Непонимание Гоголя все время имеет характер присваивания Гения. Его присваивали славянофилы, богоискатели, фрейдисты. Его присваивали все кому не лень, отщипывая от него по кусочку, клали его величие подставкой для сковороды с наскоро приготовленной яичницей безглазого литературоведения.
Можно, конечно, нарядившись в пару «джинсовых» фраз, этаким «гоголем» пройтись по колонкам «Литгазеты» — как это сделал ушлый критик С. Рассадин, обнаружив глубину знания, и в порядке откровения процитировать Николая Васильевича (какое-нибудь самое известное высказывание).
Минуя доводы, сразу кинуться к выводам.
Смысл статьи таков: пришло время разобраться в Гоголе. И вовсе не как в сатирике, а как в лирике. Как в особом направлении гуманизма материнского[125], взамен отцовского (Толстого). Пришло время открывать подлинного Гоголя как отца натуральной школы, как художника, давшего программу всему современному искусству.
Перед Гоголем люди до сих пор в оторопи.
Гоголю в кино «повезло»: дважды экранизировался «Ревизор», были сняты знаменитые «Мертвые души», поставленные во МХАТе. А сейчас на «Мосфильме» выходит 8 (6) серий «Мертвых душ» с Калягиным — Чичиковым. Дважды ставилась «Шинель», поставлена «Майская ночь», «Нос».
Так случилось в моей жизни, что я в разные периоды своего творческого пути сталкивался с Гоголем. Это был спектакль в письмах и воспоминаниях (тогда еще такой жанр не входил в обиход и не был модой), в училище я играл «Тяжбу» и Добчинского в «Ревизоре», в театре первым эпизодом был Мишка в «Ревизоре», потом снова Добчинский, и даже сам Хлестаков (2 акта — перед худсоветом) и снова «Тяжба». Наконец, были «Шинель», Акакий Акакиевич, работа над «Ревизором» (поставил Л. Гайдай) и «Нос» на ТВ.
Что есть мой Гоголь?
Гоголь — это для меня проблема взаимоотношений кинематографа и литературы.
Гоголь — это открытие идей «полного взгляда на вещи».
Гоголь — это открытие сложных отношений художника и времени, гения и толпы, прошлого и настоящего.
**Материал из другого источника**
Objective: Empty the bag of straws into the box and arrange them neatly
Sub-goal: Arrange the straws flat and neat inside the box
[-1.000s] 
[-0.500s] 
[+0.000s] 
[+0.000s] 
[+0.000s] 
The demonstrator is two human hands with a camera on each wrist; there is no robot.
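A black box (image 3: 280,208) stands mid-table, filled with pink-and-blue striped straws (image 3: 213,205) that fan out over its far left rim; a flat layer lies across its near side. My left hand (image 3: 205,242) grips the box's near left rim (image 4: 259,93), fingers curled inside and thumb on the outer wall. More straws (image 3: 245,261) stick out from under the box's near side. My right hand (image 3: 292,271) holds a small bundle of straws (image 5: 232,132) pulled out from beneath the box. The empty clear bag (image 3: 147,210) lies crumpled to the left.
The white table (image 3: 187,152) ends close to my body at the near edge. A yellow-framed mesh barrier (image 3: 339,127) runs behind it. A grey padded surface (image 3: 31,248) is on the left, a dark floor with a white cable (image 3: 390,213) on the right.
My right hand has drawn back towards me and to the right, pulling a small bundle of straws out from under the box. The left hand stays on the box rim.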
Гоголь — это предвосхищение нашего сегодня, невыполненное задание дней сегодняшних и завтрашних.
Гоголь — это открытие материнского гуманизма. И т.д. и т.д. (не перечислить!)
Наверно трудно писать о своем Гоголе, ибо кто сегодня может интересоваться тем, что «давно известно каждому»: «Все мы вышли из Гоголевской шинели», «смех сквозь слезы» — небольшой набор нашего утлого «знания» великого классика загораживают от нас фигуру грандиозную, фантастическую, непонятую, фальсифицированную, драматическую, сегодняшнюю и завтрашнюю.
Гоголь шел от тайны жизни к ясности и от ясности к новой тайне.
Не понимать артистической, именно актерской, лицедейской природы творчества Гоголя — это ничего в нем не понимать.
Зачем ставить «Нос»? Кроме всего еще и затем, что школярское представление о классике и развязное суждение какого-нибудь «эрудита» в равной степени отвращает людей от классики...
«Нос» Д.Д. Шостаковича — грандиозное произведение. Вот бы достало Д.Д. Шостаковичу от критиков: «Там не только "Ковалев умирает", там с торговкой бубликами что делается, а нос убивают...», чтобы сделать реальным его возвращение.
Но самое прекрасное — это раскрытие страдательности фигуры Ковалева. Хочет этого кто или не хочет, но Ковалева становится жалко, и он попадает в положение Акакия Акакиевича. Он проходит тот же путь: частный пристав его поносит, значительное лицо его вообще не принимает, никто не хочет и не может его понять. Вот в чем «отдельность», «разобщенность». (Для С. Рассадина застолье и распитие — уже близость и даже братство, это от нищенства.)